__GOAL OF THE EXERCISE__. Type out the data again. Keep every line exactly the same.
+++ GIVEN DATA
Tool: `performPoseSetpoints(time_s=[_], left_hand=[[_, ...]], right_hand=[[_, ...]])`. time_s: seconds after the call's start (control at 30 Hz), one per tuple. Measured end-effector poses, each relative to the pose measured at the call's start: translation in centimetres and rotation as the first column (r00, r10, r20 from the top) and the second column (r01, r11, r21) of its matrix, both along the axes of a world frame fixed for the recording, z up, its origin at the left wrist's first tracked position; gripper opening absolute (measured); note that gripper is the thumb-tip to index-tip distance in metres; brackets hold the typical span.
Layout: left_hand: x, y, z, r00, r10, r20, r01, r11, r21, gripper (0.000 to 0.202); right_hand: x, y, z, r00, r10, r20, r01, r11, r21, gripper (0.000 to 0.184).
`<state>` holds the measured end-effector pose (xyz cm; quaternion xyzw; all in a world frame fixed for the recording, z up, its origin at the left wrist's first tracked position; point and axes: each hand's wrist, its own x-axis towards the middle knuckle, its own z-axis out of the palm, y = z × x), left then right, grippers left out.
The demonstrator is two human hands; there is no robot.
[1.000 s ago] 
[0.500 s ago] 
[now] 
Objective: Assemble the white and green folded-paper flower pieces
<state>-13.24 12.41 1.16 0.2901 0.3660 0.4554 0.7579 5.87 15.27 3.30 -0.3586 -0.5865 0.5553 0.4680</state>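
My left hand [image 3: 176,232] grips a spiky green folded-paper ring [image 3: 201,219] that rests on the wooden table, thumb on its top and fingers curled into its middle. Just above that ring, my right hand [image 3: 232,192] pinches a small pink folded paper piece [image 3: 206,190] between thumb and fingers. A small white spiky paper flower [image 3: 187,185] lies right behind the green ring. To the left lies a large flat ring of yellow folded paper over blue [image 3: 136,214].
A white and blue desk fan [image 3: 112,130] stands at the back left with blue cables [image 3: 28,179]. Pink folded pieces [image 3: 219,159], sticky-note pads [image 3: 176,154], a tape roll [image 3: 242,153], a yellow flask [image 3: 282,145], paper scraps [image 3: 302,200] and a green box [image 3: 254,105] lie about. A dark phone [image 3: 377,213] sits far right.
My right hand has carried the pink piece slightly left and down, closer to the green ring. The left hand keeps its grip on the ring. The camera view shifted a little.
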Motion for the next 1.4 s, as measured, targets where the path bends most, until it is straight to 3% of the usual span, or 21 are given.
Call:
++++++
__ANSWER SECTION__.
Tool: `performPoseSetpoints(time_s=[_], left_hand=[[_, ...]], right_hand=[[_, ...]])`. time_s: seconds after the call's start (control at 30 Hz), one per tuple. Measured end-effector poses, each relative to the pose measured at the call's start: translation in centimetres and rotation as the first column (r00, r10, r20 from the top) and the second column (r01, r11, r21) of its matrix, both along the axes of a world frame fixed for the recording, z up, its origin at the left wrist's first tracked position; gripper opening absolute (measured); note that gripper is the thumb-tip to index-tip distance in metres; brackets hold the typical span.
Layout: left_hand: x, y, z, r00, r10, r20, r01, r11, r21, gripper (0.000 to 0.202); right_hand: x, y, z, r00, r10, r20, r01, r11, r21, gripper (0.000 to 0.184).
`<state>` holds the measured end-effector pose (xyz cm; quaternion xyzw; all in a world frame fixed for the recording, z up, its origin at the left wrist's first tracked position; point and axes: each hand's wrist, its own x-axis towards the middle knuckle, its own z-axis out of the palm, y = z × x), left then right, grippers left out.
The demonstrator is two human hands; there is no robot.
[1.000 s ago] 
[0.500 s ago] 
[now] 
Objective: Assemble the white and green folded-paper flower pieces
<state>-13.24 12.41 1.16 0.2901 0.3660 0.4554 0.7579 5.87 15.27 3.30 -0.3586 -0.5865 0.5553 0.4680</state>
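My left hand [image 3: 176,232] grips a spiky green folded-paper ring [image 3: 201,219] that rests on the wooden table, thumb on its top and fingers curled into its middle. Just above that ring, my right hand [image 3: 232,192] pinches a small pink folded paper piece [image 3: 206,190] between thumb and fingers. A small white spiky paper flower [image 3: 187,185] lies right behind the green ring. To the left lies a large flat ring of yellow folded paper over blue [image 3: 136,214].
A white and blue desk fan [image 3: 112,130] stands at the back left with blue cables [image 3: 28,179]. Pink folded pieces [image 3: 219,159], sticky-note pads [image 3: 176,154], a tape roll [image 3: 242,153], a yellow flask [image 3: 282,145], paper scraps [image 3: 302,200] and a green box [image 3: 254,105] lie about. A dark phone [image 3: 377,213] sits far right.
My right hand has carried the pink piece slightly left and down, closer to the green ring. The left hand keeps its grip on the ring. The camera view shifted a little.
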Motion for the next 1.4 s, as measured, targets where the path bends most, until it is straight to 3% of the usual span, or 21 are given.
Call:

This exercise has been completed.